Say I have 5 possible opponents, but can play only 4 games of Chess. In skill development in games, access to greater challenges correlates with development of greater skill. One example is that Korean teams dominated e-sports for a period because they had a more vigorous and more skillful meta. The fix was to give players from other regions access to that meta, and to bring Koreans into other metas. So that wasted time costs, in skill. If I can exclude an opponent far beneath my current Elo, in order to prioritise those who are ideally just above my Elo, my opportunity for expression and development of skill is maximised.

And what of the case where I added creatures? Or made whatever other decision that increased the skill needed to overcome the challenge?
 

I'm not entirely sure if this is true though, as there is a frequent framing in discussion of the setting as "the DM's world," which often imparts a sense to their arbitration that they know best because they are cognitively closest to the setting, often possessing some sort of hidden gnosis about their setting. So the arbiter is hardly different or neutral in regards to the setting. Your cracked-vase approach may lean towards neutral, but I don't think that we can necessarily take it as a given for the default state or prevailing approach even among OSR circles.

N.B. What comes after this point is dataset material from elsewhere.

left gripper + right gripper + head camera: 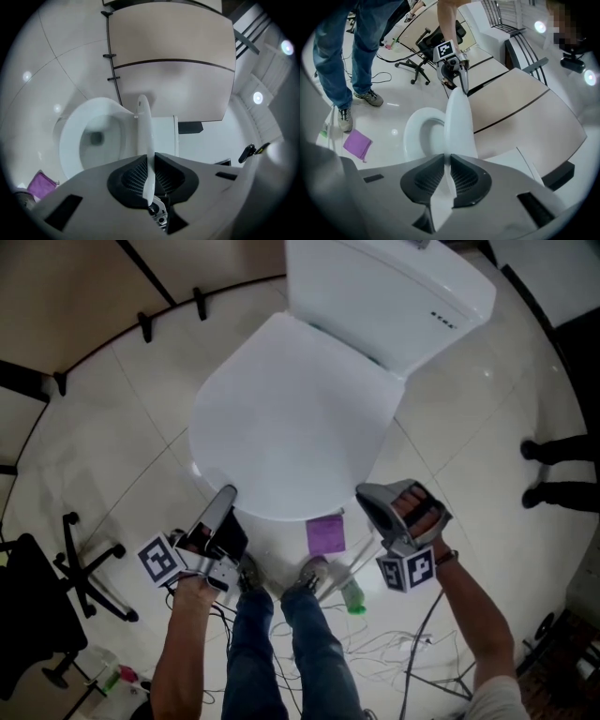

That isn't what I said (the content of your posts here is certainly something people could debate but I wasn't making any kind of claim about the level of neutrality found among OSR GMs. I was responding to someone who was saying GMs should not be neutral, should not be distant (and I read their post as implying the position the GM should be rooting for the players: I could be wrong on that, but that was the assumption behind my response). In that post the person said something to the effect of the GM should heed the interests and desires of the players, and I was just pointing out there are players who want the GM to be neutral and to be distant and impartial. Now that doesn't mean there aren't tables where you have players who don't want that and are getting that. That can happen in any style
 

That isn't what I said (the content of your posts here is certainly something people could debate but I wasn't making any kind of claim about the level of neutrality found among OSR GMs. I was responding to someone who was saying GMs should not be neutral, should not be distant (and I read their post as implying the position the GM should be rooting for the players: I could be wrong on that, but that was the assumption behind my response). In that post the person said something to the effect of the GM should heed the interests and desires of the players, and I was just pointing out there are players who want the GM to be neutral and to be distant and impartial. Now that doesn't mean there aren't tables where you have players who don't want that and are getting that. That can happen in any style
Okay. This may be a case where I misunderstood what you meant by neutral and distant to the setting.
 

This is a very classic D&D way of framing skilled play.

The Green Knight uses quite a different skill set, as I tried to describe upthread.

Sure. I am not saying this is the only set of conceptions that exist (or that they can't be blended). But they are often treated as two distinct concepts (i.e. OSR style skilled play of being challenged by the dungeon and pitting your wits against it, is a different focus from pitting your wits against the system of the game itself: and there is cross-over; you may need to use some master of the system to engage in OSR skilled play---just probably not at the level of optimization you found in say 3E). I am not familiar with Green Knight, so I can't really comment. But there certainly could be other ways of conceiving of this.